1

Cusolver has Cholesky decomposition, unlike CUBLAS. I see cusolverDnDpotrsBatched and cusolverDnDpotrfBatched, but unfortunately I can't seem to find cusolverDnDpotriBatched in the documentation.

Is there any way I can batch cusolverDnDpotri without massive overhead, or a way to do the equivalent of what the API would have done?

talonmies
  • 70,661
  • 34
  • 192
  • 269
Krupip
  • 4,404
  • 2
  • 32
  • 54
  • 2
    The really short answer is no – talonmies Jul 08 '19 at 15:45
  • @talonmies Is there a reason it wasn't included in the cusolver update as well? – Krupip Jul 08 '19 at 16:01
  • That question would have to be directed to NVIDIA. I am not them – talonmies Jul 08 '19 at 16:03
  • Writing a batched kernel is not as simple as adding `Batched` to the end of a routine. It's weeks or even months of developer time for doing it well and optimizing the code properly. Knowing NVIDIA, they focus their efforts on most pressing issues, since they (as any other company) do not have spare developer time to work on things not needed by their customers. – gflegar Jul 08 '19 at 16:05

1 Answers1

2

Unfortunately, the only way would be to write your own kernel, as there are no "automatic" ways to convert a non-batched kernel to a batched one (writing a well-performing batched version of a kernel is by itself a scientific paper that can easily get accepted to a high-profile HPC conference).

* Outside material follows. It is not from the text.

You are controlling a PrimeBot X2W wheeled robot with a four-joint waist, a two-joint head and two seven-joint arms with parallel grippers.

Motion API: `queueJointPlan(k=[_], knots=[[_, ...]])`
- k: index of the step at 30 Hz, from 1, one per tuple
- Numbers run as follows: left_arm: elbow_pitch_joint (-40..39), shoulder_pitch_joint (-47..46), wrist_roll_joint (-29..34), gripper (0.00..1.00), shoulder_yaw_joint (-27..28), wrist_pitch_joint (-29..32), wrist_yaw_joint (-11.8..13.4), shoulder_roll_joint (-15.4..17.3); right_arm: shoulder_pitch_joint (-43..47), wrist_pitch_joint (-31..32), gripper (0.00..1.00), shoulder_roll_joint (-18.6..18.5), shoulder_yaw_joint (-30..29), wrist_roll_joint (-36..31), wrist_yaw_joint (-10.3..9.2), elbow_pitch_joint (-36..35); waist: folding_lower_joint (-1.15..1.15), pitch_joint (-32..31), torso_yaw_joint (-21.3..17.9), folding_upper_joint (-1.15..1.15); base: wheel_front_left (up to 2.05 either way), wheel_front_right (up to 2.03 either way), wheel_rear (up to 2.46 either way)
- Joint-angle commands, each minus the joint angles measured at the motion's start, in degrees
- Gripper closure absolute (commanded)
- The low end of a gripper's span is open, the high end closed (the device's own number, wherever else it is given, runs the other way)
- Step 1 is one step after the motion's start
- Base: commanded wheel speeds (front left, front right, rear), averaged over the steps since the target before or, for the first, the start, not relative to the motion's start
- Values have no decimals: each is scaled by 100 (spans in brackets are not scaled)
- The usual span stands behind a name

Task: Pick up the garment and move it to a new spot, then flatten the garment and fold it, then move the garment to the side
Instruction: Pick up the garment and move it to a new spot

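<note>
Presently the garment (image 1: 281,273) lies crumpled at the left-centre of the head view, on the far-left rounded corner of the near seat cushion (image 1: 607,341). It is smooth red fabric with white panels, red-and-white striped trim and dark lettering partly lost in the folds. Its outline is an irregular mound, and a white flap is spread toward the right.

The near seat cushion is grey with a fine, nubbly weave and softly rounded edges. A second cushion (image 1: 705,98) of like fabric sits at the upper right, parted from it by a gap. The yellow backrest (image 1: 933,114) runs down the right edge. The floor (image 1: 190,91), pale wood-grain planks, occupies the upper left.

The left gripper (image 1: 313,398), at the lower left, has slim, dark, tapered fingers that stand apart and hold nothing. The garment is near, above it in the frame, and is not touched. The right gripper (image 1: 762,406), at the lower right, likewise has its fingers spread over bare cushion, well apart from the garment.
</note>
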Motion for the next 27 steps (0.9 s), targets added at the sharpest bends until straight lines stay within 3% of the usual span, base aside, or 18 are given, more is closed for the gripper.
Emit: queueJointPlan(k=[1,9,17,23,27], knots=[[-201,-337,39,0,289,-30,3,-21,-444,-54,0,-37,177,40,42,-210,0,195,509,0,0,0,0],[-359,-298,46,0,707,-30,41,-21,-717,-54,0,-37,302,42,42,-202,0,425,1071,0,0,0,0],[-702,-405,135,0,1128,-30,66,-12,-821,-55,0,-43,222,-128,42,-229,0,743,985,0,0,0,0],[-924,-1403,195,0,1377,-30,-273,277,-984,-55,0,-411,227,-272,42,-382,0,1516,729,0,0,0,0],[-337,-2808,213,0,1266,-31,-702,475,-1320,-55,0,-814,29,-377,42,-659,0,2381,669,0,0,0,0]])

Are you sure you actually need the inverse? Operations with the inverse can usually be expressed as a solution of a linear system, for which you could be using cusolverDnPotrsBatched.

If you really need the inverse, the only way I can think of without the need to write CUDA code would be to call cusolverDnPotrsBatched with the right-hand sides Barray set to a batch of identity matrices. This way, the solutions Xi of systems Ai * Xi = I (which overwrite Barray) are the inverses of the matrix batch Aarray. It does need extra memory, and is not as efficient as writing a kernel for the inverse, but should be faster than doing it sequentially.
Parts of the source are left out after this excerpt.